Required action:
The whole listing is to be given again without alteration, except that its pictures are dropped.

Supplied information:
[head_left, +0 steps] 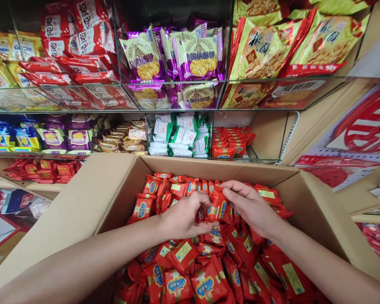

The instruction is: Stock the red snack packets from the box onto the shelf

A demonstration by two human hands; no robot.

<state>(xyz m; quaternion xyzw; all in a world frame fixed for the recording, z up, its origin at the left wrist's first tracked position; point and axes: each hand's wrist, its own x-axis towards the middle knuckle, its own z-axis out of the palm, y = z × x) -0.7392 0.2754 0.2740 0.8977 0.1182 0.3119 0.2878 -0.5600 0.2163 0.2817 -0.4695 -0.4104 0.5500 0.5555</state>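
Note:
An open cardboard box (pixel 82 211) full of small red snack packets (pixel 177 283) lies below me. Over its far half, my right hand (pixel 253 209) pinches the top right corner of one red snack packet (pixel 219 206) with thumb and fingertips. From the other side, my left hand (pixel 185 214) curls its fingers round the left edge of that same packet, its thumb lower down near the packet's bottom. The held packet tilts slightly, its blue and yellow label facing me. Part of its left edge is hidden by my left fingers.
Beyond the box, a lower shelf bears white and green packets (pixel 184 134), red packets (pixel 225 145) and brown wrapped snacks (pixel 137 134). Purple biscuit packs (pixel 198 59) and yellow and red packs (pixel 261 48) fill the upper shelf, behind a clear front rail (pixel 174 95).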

Output of the exercise:
[head_left, +0 steps] 

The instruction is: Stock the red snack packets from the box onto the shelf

A demonstration by two human hands; no robot.

<state>(xyz m; quaternion xyzw; all in a world frame fixed for the recording, z up, its origin at the left wrist's first tracked position; point and axes: each hand's wrist, its own x-axis towards the middle knuckle, its own z-axis out of the palm, y = z × x) -0.7392 0.2754 0.2740 0.8977 0.1182 0.3119 0.2878 -0.5600 0.2163 0.2817 -0.4695 -0.4104 0.5500 0.5555</state>
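Note:
An open cardboard box (pixel 82 211) full of small red snack packets (pixel 177 283) lies below me. Over its far half, my right hand (pixel 253 209) pinches the top right corner of one red snack packet (pixel 219 206) with thumb and fingertips. From the other side, my left hand (pixel 185 214) curls its fingers round the left edge of that same packet, its thumb lower down near the packet's bottom. The held packet tilts slightly, its blue and yellow label facing me. Part of its left edge is hidden by my left fingers.
Beyond the box, a lower shelf bears white and green packets (pixel 184 134), red packets (pixel 225 145) and brown wrapped snacks (pixel 137 134). Purple biscuit packs (pixel 198 59) and yellow and red packs (pixel 261 48) fill the upper shelf, behind a clear front rail (pixel 174 95).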

That's the answer, with nothing more to add.